#### Required work:
Copy exactly, please, each line of the data below until the line that contains "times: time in" has been copied, beginning at the top.

*** Given information ***

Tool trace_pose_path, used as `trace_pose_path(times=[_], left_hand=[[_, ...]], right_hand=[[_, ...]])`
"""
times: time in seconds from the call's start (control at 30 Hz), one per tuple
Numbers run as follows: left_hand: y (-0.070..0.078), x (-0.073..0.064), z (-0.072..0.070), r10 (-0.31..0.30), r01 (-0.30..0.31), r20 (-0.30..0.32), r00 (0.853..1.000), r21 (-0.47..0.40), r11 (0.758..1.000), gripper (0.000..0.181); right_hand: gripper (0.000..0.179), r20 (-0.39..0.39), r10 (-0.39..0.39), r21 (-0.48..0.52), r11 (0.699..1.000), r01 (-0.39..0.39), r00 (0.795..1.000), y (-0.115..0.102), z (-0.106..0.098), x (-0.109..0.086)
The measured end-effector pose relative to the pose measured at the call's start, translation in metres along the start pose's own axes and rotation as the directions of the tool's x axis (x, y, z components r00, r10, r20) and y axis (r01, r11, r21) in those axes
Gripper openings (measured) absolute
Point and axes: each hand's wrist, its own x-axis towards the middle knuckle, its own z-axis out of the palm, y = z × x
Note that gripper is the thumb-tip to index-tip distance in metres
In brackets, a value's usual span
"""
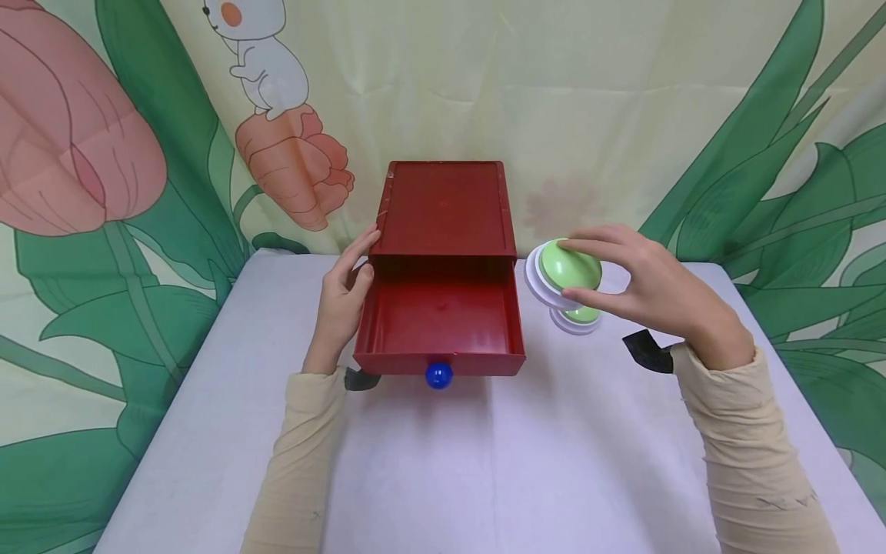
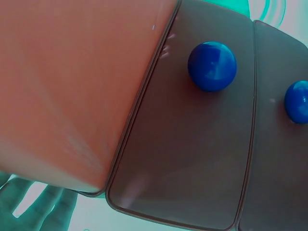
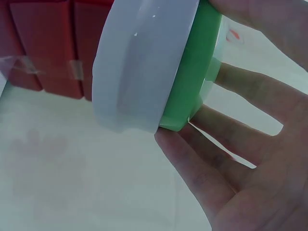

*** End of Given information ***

#### Solution to this task:
Tool trace_pose_path, used as `trace_pose_path(times=[_], left_hand=[[_, ...]], right_hand=[[_, ...]])`
"""
times: time in seconds from the call's start (control at 30 Hz), one per tuple

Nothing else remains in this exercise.